**Your goal:** Report every line of the material that contains the string "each".

**Dataset extract:**
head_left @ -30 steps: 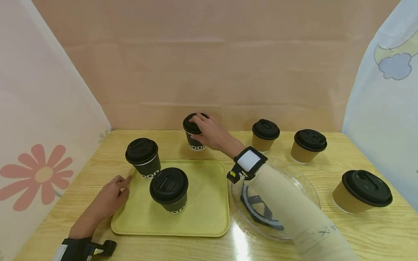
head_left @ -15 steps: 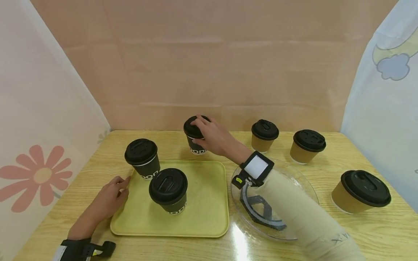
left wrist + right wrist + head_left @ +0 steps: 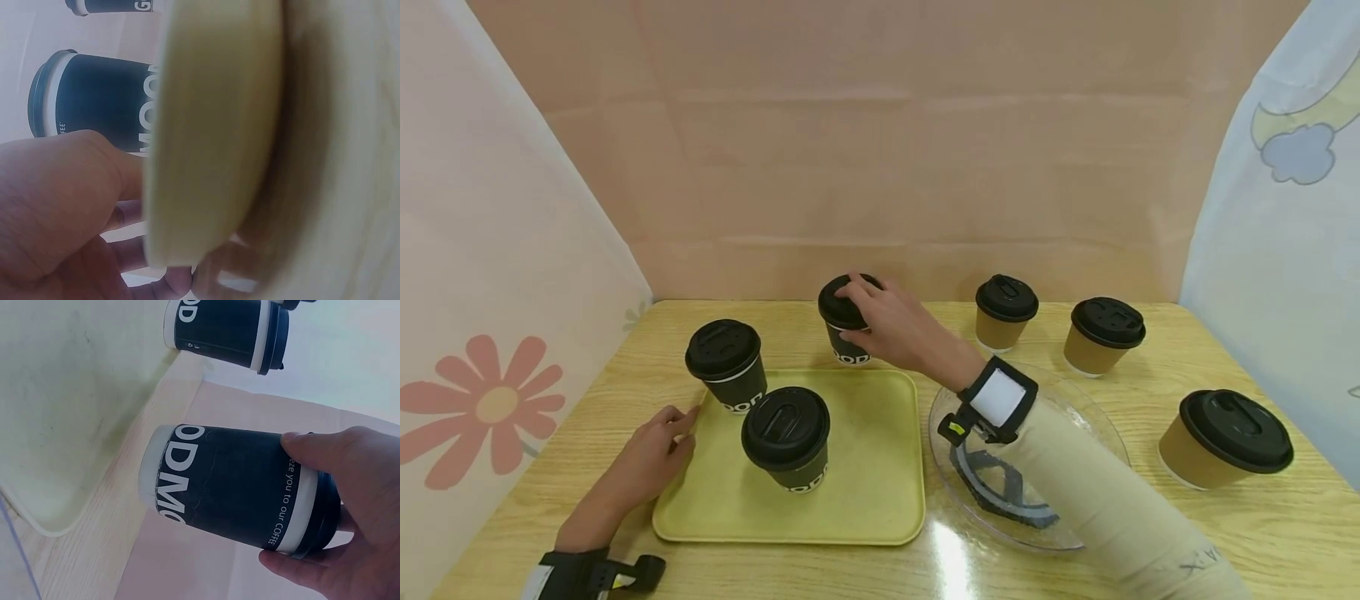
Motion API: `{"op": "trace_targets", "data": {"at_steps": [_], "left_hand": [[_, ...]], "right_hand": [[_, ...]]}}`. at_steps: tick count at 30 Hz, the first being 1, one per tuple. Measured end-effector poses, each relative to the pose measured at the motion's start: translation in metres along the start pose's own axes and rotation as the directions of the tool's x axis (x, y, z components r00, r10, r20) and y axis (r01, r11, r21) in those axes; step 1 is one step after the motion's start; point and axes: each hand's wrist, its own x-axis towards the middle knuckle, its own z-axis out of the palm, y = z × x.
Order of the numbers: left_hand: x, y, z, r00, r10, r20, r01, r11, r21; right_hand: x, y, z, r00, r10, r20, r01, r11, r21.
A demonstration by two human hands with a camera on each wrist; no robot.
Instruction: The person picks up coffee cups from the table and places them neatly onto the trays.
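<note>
My right hand grips a black paper coffee cup near its black lid, thumb on one side and fingers on the other. This cup stands roughly upright just behind the far rim of the yellow tray; whether its base touches the table I cannot tell. My left hand holds the tray's left rim, thumb and fingers about it. On the tray are two matching lidded cups: one at the back left corner, near the left hand, and one left of the middle.
Right of the tray lies a clear round plate over a dark grey ring-like shape, partly under my right sleeve. Three brown cups with black lids stand on the right: one at the back, one farther right, and one in front.
The right hand has brought its black cup slightly nearer the tray's far rim. My left hand and the cups on the tray hold their places.
</note>
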Motion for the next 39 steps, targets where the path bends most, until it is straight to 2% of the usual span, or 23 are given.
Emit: {"op": "trace_targets", "data": {"at_steps": [11, 16, 30, 39], "left_hand": [[-0.001, -0.002, 0.001, 1.000, 0.019, -0.017, -0.019, 1.000, 0.016], [-0.002, -0.001, 0.001, 1.000, 0.019, -0.014, -0.018, 1.000, 0.011], [0.000, 0.000, 0.003, 1.000, 0.017, -0.015, -0.017, 1.000, 0.011], [-0.001, 0.001, 0.000, 0.999, 0.029, -0.020, -0.028, 1.000, 0.003]], "right_hand": [[-0.012, -0.009, 0.000, 1.000, 0.001, 0.027, -0.001, 1.000, 0.008], [-0.016, -0.013, 0.002, 0.999, -0.025, 0.037, 0.025, 1.000, 0.008], [-0.027, -0.024, 0.005, 0.991, 0.001, 0.132, -0.007, 0.999, 0.049], [-0.030, -0.030, 0.007, 0.994, -0.051, 0.101, 0.046, 0.998, 0.051]]}}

**Reply to the task:**
Motion API: `{"op": "trace_targets", "data": {"at_steps": [_], "left_hand": [[_, ...]], "right_hand": [[_, ...]]}}`. at_steps: tick count at 30 Hz, the first being 1, one per tuple. Measured end-effector poses, each relative to the pose measured at the motion's start: translation in metres along the start pose's own axes and rotation as the directions of the tool's x axis (x, y, z components r00, r10, r20) and y axis (r01, r11, r21) in those axes; step 1 is one step after the motion's start; point and axes: each hand's wrist, its own x-axis towards the middle knuckle, its own z-axis out of the palm, y = z × x.
A demonstration by two human hands with a camera on each wrist; no robot.

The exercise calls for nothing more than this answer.